ABOUT THIS EXERCISE =>
Please take the entries below from the first line through the line containing "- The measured" and repeat them exactly, leaving out everything after.

-- -- --

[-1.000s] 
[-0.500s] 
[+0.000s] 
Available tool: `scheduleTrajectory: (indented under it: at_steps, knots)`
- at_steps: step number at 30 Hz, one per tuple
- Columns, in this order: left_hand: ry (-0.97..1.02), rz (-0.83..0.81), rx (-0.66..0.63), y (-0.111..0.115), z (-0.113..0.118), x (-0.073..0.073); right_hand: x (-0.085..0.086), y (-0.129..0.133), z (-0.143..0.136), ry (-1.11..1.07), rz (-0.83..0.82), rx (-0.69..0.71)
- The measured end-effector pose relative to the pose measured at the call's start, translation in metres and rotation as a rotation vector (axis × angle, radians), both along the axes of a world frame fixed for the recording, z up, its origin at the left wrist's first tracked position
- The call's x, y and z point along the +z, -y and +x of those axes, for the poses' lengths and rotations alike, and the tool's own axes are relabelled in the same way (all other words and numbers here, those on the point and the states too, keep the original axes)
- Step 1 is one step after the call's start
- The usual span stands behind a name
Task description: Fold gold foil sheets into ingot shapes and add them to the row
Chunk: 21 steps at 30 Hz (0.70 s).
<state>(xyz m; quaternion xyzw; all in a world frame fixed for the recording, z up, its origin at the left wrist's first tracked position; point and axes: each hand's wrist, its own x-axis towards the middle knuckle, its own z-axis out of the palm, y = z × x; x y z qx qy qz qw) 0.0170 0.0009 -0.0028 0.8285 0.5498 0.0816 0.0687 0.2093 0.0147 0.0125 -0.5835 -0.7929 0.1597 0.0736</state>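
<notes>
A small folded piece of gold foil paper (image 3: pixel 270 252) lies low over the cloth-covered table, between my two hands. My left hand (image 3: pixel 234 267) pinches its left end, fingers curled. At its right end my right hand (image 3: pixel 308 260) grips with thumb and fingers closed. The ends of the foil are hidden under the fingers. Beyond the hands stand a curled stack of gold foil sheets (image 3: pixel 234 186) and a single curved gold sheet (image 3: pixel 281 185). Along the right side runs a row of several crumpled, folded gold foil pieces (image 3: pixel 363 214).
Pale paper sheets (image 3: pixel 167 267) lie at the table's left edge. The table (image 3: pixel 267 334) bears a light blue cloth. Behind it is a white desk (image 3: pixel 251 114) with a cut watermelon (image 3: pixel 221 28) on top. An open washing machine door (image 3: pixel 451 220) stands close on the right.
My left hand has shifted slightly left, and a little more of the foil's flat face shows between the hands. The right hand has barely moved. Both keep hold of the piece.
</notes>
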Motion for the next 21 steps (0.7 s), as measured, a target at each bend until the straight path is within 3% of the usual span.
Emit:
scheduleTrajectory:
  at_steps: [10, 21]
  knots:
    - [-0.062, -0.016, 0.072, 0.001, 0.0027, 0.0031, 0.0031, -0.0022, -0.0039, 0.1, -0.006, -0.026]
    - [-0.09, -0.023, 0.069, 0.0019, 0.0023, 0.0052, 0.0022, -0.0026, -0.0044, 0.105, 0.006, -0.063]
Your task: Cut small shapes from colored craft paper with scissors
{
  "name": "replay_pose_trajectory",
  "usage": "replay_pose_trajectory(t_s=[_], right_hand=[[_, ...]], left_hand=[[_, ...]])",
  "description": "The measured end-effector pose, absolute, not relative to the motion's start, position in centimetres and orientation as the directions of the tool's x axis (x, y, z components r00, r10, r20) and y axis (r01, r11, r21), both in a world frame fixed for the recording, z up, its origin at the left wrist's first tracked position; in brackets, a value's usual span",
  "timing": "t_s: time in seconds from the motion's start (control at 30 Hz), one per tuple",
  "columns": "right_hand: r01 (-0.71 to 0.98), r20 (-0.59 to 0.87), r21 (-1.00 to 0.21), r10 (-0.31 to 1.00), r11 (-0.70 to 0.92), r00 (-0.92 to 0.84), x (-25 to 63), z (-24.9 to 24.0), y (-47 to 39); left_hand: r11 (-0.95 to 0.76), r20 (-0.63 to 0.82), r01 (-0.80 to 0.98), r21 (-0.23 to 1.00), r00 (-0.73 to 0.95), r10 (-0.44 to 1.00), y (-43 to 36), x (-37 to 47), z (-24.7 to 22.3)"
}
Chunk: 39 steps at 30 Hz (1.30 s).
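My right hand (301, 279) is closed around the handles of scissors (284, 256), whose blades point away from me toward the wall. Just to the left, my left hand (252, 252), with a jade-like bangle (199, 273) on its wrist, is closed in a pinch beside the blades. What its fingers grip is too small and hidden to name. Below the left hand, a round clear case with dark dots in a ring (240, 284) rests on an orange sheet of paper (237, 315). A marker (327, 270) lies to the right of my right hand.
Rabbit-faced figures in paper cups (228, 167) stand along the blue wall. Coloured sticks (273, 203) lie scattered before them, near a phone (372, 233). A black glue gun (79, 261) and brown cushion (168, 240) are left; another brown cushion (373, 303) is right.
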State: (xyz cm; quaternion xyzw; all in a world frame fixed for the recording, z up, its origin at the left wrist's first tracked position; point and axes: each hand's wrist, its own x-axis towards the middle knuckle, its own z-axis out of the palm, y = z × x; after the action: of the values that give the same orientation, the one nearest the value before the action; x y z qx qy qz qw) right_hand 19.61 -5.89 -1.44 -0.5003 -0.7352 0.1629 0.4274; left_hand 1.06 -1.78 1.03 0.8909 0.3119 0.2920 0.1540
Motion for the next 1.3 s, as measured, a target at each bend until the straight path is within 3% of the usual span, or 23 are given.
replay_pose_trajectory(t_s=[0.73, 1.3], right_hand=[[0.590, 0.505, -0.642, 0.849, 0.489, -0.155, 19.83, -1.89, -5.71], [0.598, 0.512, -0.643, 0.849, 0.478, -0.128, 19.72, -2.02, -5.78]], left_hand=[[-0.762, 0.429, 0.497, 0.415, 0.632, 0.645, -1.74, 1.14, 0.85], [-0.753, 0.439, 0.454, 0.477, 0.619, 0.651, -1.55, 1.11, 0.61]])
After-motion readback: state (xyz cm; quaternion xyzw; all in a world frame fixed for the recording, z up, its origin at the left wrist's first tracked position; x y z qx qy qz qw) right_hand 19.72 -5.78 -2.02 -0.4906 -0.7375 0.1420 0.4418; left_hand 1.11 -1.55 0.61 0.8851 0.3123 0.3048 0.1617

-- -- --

TASK SOLUTION =>
[-1.000s] 
[-0.500s] 
[+0.000s] 
Available tool: `scheduleTrajectory: (indented under it: at_steps, knots)`
- at_steps: step number at 30 Hz, one per tuple
- Columns, in this order: left_hand: ry (-0.97..1.02), rz (-0.83..0.81), rx (-0.66..0.63), y (-0.111..0.115), z (-0.113..0.118), x (-0.073..0.073); right_hand: x (-0.085..0.086), y (-0.129..0.133), z (-0.143..0.136), ry (-1.11..1.07), rz (-0.83..0.82), rx (-0.69..0.71)
- The measured end-effector pose relative to the pose measured at the call's start, translation in metres and rotation as a rotation vector (axis × angle, radians), both along the axes of a world frame fixed for the recording, z up, its origin at the left wrist's first tracked position

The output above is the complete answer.